SNSで「見なくてもいい悪意が目に入ってきてしまう」
そして、第2作の核となる「嵐」というモチーフ。家の中にいた前作から一転、外の世界で直面する人間関係の疲れや心の病に寄り添う本作において、川村氏にとっての現代の「嵐」とは一体何なのだろうか。
「今はスマホの中がなんかもう嵐みたいになってますよね」。川村氏はそう即答し、手のひらにある日常の脅威について語り始めた。
「SNSを見てても、人の悪口ばかりだし。最近は子どもがいじめられているもの、戦争、誹謗中傷……強制的に毎日、見せられている気がします」
かつて嵐はたまにしか来ないものであり、不快なものは見に行かなければ済んでいた。しかし今は違う。
「見なくてもいい悪意が目に入ってきてしまう。もはや、その嵐というのは、この手のひらの中に毎日あるように思える」
また、本作が優しく語りかける「他人と比べないこと」というメッセージにも、川村氏は共鳴している。
「スマホには自慢が溢れている。より顔がきれいとか、より優れているってことをずっと見させられて、勝手に劣等感を抱くようにできている気がします。それはアルゴリズムがそうしていて、それで物やサービスが売れる仕組みになっているわけですが」
私たちはSNSの中で他人の生活を見せられ、無意識のうちに劣等感を植え付けられている。だからこそ、「そんなの気にしなくていいよ」と語りかけるこの絵本の存在意義は大きい。
「(著者の)チャーリーさんって面白い。前作(『ぼく モグラ キツネ 馬』)の題材となった絵はインスタグラムで発信しながらも、SNSとの距離の取り方みたいのをものすごく示唆的に言っているんです」
SNS発の作品でありながら、手書きの文字とイラストというアナログで真逆の表現で勝負し、読者に「他人と比べなくていいんだ」と伝える。その距離感の妙に、強く惹かれている。

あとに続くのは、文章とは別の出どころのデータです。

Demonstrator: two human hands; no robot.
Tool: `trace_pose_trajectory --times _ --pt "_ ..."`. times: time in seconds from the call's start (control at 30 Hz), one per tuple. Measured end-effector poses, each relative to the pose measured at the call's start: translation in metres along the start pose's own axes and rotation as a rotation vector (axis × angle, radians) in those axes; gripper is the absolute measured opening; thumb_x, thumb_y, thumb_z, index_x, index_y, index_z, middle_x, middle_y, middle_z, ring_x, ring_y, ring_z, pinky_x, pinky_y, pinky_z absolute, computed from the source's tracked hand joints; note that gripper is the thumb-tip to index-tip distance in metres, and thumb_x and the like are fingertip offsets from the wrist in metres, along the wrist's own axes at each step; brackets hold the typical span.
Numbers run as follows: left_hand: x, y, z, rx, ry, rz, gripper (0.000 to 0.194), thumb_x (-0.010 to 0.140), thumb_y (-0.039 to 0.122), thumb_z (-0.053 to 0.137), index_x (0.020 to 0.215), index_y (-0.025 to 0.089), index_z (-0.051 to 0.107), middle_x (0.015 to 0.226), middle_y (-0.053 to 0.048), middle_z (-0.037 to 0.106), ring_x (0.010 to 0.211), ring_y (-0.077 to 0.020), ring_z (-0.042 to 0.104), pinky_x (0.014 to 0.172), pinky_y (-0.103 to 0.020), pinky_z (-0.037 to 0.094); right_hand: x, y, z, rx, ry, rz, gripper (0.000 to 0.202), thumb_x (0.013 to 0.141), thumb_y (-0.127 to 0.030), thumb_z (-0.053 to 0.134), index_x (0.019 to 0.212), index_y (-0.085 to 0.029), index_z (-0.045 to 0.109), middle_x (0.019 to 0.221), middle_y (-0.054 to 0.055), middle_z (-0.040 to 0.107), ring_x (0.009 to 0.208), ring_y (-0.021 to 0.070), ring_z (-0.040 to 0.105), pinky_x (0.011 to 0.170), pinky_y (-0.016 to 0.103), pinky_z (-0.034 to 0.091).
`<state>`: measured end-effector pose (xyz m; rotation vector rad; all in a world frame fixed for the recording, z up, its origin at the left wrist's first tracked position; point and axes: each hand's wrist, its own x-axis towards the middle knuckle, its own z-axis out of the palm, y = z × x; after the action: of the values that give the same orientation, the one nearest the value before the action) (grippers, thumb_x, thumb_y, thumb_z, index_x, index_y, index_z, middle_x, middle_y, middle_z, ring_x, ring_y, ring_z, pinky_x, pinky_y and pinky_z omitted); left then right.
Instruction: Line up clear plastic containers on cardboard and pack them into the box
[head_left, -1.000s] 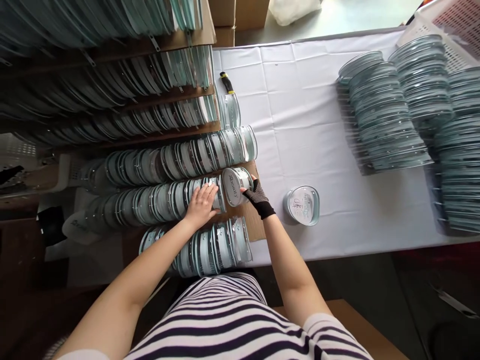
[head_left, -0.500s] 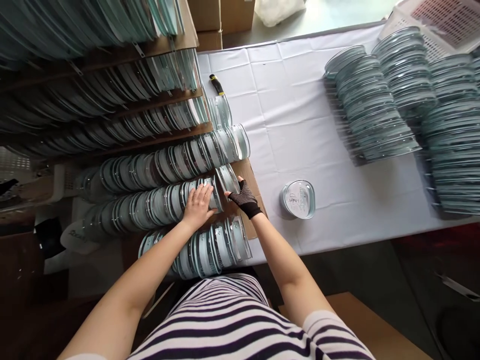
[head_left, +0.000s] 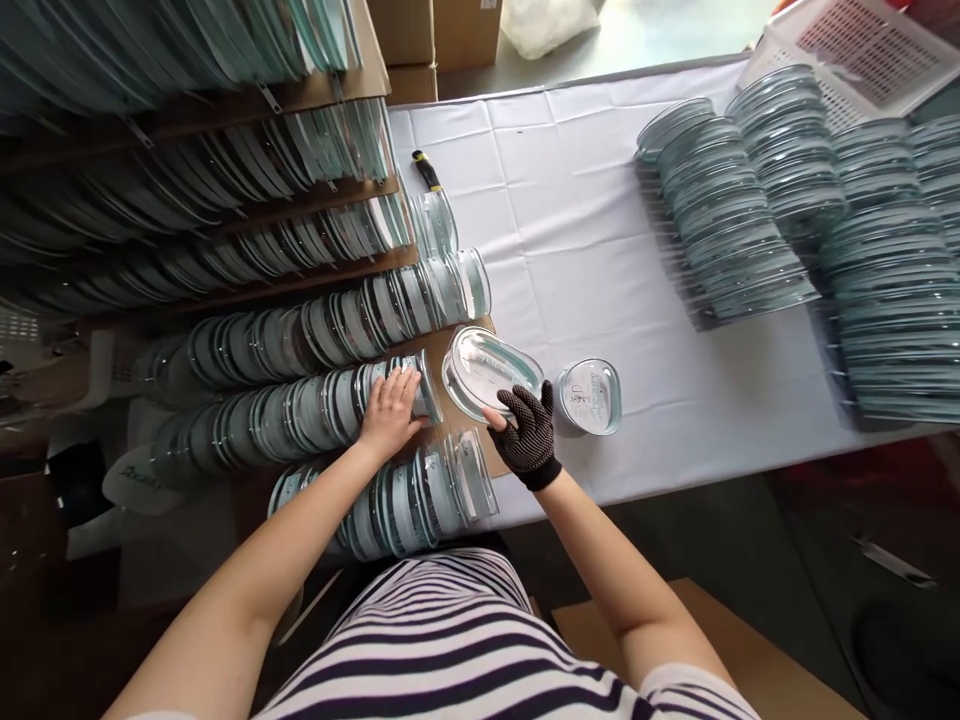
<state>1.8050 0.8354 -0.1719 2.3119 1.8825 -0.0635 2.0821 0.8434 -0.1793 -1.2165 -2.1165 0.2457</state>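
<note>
My right hand (head_left: 525, 432), in a black dotted fingerless glove, holds an oval clear glass dish (head_left: 487, 362) by its near edge. The dish is tipped so that its broad face, with a printed paper in it, shows. My bare left hand (head_left: 391, 405) lies with fingers stretched over the end of the middle row of glass dishes (head_left: 300, 412), which stand on edge. Just right of my right hand, another glass dish (head_left: 590, 397) with a printed label lies on the white cloth (head_left: 555, 270).
More dish rows stand in front (head_left: 397, 505) and behind (head_left: 337, 318). Shelves at left (head_left: 315, 88) carry further rows. Tall glass stacks (head_left: 720, 210) and a white plastic basket (head_left: 862, 60) occupy the right. A black-yellow tool (head_left: 426, 170) lies near the shelf.
My right hand has drawn the oval dish away from the end of the row, moving right and turning its face upward. My left hand has stayed on the row.
</note>
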Motion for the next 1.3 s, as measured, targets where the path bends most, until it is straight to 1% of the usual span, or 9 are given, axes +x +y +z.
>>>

□川村元気(かわむら・げんき)1979年生まれ。映画プロデューサー、作家、映画監督。2010年、米ハリウッド・リポーター誌の「Next Generation Asia」に選出される。12年に初小説『世界から猫が消えたなら』を発表。その後も『億男』『四月になれば彼女は』『私の馬』等の小説を発表。22年には自身の小説を映画化した長編監督デビュー作『百花』で、第70回サンセバスチャン国際映画祭にて日本人初となる最優秀監督賞を受賞した。最新監督作『8番出口』はカンヌ国際映画祭正式招待作品となり、国内外で大きな話題となった。